Goodwin wins Stawell Gift

Having drawn inspiration from the sporting success of his father and his mates to become a Stawell Gift champion, Murray Goodwin is now eyeing the Rio Olympics.

It's been quite some rise for a runner who gave athletics away for several years in his mid 20s before deciding in early 2014 to give it one more serious crack.

It paid big dividends on a cold, wet Easter Monday at Central Park, as Goodwin powered away to win the Gift in 12.10 seconds off a mark of 6.5m, well clear of fellow pre-event favourite Luke Houlihan (12.26), who never recovered from an early stumble.

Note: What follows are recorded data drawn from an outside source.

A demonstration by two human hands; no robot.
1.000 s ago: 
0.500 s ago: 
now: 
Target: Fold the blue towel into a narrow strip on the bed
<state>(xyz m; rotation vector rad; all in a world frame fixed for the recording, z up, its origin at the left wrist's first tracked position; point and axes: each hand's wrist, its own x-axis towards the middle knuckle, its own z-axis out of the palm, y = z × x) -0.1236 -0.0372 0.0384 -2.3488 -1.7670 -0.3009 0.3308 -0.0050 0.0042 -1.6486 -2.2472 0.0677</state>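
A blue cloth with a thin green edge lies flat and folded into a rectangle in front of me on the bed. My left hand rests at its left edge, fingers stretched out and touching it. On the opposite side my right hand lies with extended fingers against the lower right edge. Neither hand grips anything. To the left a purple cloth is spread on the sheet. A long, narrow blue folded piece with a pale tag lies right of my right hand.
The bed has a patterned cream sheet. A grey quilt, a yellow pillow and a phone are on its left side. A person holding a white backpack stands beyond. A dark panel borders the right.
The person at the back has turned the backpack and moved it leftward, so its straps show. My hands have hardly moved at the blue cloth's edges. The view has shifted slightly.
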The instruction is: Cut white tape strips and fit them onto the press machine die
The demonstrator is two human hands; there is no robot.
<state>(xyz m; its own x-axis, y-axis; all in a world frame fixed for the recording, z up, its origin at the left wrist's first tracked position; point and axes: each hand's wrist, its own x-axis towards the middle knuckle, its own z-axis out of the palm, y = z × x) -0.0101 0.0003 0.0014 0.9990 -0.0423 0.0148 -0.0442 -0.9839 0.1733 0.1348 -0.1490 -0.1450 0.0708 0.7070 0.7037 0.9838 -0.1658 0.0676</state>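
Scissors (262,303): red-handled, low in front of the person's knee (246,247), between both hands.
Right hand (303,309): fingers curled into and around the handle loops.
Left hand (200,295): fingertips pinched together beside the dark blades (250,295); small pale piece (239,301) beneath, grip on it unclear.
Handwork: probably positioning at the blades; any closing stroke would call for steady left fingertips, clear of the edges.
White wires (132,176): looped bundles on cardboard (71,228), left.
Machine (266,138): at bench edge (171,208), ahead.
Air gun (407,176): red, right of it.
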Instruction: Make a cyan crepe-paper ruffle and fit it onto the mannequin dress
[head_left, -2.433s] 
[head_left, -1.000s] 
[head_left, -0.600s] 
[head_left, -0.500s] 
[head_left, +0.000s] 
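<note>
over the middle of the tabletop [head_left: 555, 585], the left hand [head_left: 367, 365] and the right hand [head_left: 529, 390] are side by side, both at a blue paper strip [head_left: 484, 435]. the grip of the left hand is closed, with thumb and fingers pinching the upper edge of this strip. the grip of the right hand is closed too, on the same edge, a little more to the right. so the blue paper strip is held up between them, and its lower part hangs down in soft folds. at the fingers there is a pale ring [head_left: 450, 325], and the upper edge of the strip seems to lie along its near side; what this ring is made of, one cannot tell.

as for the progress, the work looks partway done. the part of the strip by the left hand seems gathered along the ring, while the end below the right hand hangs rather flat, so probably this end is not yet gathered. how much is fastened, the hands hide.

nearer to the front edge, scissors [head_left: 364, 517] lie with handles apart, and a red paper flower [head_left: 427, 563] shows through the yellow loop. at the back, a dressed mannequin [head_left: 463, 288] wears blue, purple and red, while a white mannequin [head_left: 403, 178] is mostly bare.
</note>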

Three-time finalist Brendan Matthews was third in 12.37.

Goodwin is coached by Brett Robinson, a two-time Gift finalist who also masterminded Mitchell Williams-Swain's Stawell triumph four years ago.

After Goodwin reached the semis last year, Robinson was convinced he had another Gift winner on his hands.

Now Robinson reckons he has a potential Olympic 400m relay runner in the making.

"We'll sit down now and try and have a look at how that goes," said the 28-year-old Goodwin.

"Obviously something like that takes a lot of planing and preparation and we've got to put down some steps toward that now.

"We will evaluate the possibility.

"Something like a major championship is definitely a goal for me."

Goodwin's father Shane is a former Australian 800m champion, who has long been a source of inspiration.

The Queensland teacher's friendship with Beijing Olympics 400m representative Dylan Grant goes all the way back to primary school.

"I saw some mates of mine who had gone on to do things," said Goodwin.

"I felt that at the time I had shown enough potential to try and emulate some of the feats that they had achieved.

"I really used that as motivation, to say if they were good enough then I certainly thought I was as well."

If any further motivation was needed for Goodwin, it came on Monday morning on a pre-race walk around the Stawell town centre.

"I was just looking at some of those winners' plaques and one of our group members made a joke that it could be your's today," he said.

"It's such a prestigious thing."

Australia's fastest boy Jack Hale was run out in the semi-finals after clocking 12.51 off the backmark of 2.25m.